Trump strips security detail from former adviser Bolton
US President Donald Trump stripped Secret Service protection on Tuesday from his former national security adviser, John Bolton, who became the target of an alleged Iranian murder plot after he served in the White House.
A spokesperson for Bolton said the Secret Service called Bolton on Monday night and said his security detail would end at noon the next day.
“We are not going to have security on people for the rest of their lives,” Trump said on Tuesday as he confirmed the removal to reporters.
Bolton said he was “disappointed but not surprised that President Trump has decided to terminate the protection previously provided by the United States Secret Service” in a post on X.
The White House and the Secret Service declined to comment.

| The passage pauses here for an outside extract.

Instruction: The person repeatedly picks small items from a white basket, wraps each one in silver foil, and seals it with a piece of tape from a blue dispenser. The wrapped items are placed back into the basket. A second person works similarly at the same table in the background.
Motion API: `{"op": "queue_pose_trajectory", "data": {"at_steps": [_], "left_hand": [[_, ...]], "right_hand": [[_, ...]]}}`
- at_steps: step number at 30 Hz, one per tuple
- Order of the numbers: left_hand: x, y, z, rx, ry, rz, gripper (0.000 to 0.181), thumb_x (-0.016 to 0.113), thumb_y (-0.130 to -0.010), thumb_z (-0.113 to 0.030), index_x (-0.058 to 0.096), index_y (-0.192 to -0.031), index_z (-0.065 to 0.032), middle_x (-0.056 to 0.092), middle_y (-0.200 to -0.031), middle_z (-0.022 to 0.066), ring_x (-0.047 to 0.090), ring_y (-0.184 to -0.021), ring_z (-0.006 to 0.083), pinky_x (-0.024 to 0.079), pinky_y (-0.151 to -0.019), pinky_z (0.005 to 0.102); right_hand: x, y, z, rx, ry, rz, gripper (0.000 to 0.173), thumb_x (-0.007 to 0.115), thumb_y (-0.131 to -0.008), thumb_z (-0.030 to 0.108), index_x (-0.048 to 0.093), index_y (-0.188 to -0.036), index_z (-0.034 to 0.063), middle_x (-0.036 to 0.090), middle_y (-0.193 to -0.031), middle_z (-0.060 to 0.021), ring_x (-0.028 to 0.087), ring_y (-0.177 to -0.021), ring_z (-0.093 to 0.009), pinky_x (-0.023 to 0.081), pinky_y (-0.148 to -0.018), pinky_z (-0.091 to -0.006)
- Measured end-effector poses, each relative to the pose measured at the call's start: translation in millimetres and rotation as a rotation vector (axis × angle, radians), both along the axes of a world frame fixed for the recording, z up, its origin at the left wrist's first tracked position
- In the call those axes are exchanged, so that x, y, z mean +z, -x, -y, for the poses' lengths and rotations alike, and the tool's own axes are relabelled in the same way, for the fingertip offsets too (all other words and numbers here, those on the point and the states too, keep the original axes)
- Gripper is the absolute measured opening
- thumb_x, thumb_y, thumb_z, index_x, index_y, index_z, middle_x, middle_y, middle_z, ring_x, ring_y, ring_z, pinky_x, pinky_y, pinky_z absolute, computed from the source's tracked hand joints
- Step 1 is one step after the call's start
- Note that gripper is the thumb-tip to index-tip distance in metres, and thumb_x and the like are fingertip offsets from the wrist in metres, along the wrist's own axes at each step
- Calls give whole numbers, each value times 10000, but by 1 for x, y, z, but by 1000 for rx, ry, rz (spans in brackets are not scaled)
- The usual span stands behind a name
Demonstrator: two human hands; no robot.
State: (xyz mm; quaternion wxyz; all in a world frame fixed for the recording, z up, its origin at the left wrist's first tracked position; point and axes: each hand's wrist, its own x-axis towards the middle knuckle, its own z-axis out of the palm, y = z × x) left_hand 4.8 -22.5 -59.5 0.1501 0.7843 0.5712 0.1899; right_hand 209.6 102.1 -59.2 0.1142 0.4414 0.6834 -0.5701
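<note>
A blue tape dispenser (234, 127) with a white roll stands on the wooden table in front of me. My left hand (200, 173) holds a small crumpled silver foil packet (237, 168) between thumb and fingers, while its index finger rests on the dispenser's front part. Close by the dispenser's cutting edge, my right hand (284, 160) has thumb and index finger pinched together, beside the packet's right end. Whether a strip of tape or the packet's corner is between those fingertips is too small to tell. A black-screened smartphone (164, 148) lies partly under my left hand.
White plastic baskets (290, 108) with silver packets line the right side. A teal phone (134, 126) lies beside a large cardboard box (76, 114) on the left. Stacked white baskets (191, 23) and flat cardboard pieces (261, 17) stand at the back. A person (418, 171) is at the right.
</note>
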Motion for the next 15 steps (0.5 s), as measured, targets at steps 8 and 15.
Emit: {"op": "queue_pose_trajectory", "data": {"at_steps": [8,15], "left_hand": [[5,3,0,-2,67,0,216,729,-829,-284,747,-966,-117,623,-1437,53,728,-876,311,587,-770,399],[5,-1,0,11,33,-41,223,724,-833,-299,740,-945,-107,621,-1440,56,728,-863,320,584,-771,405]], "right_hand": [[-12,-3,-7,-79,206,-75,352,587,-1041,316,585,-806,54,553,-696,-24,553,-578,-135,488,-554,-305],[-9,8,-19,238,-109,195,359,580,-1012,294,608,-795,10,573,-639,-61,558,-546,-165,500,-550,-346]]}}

Bolton had harsh words for his former boss after he left his White House job. He called Trump “unfit to be president” in a new edition of his memoir in 2024 in which he also excoriated the Republican as an utterly self-interested man who would punish personal enemies and appease adversaries Russia and China.
Trump called Bolton a “dumb person” on Tuesday.
The United States charged a member of Iran’s elite Revolutionary Guard Corps in 2022 with plotting to murder Bolton, who served as Trump’s third national security adviser until he was dismissed in 2019.
The Justice Department alleged that Shahram Poursafi, also known as Mehdi Rezayi, 45, of Tehran, was likely motivated to kill Bolton in retaliation for the death of Qassem Soleimani, a commander of Iran’s Islamic Revolutionary Guard Corps killed in a US drone strike in January 2020.
Iran does not have an extradition treaty with the United States, and Poursafi remains at large.
Former President Joe Biden had extended Secret Service protection to Bolton in 2021 after the Iranian threat emerged, Bolton said, despite his criticism of the Democrat’s national security policies.
Bolton has faced criticism over the years from human rights advocates over his admission of helping plan attempted coups in foreign countries and over his support for hawkish foreign policy decisions like the Iraq war.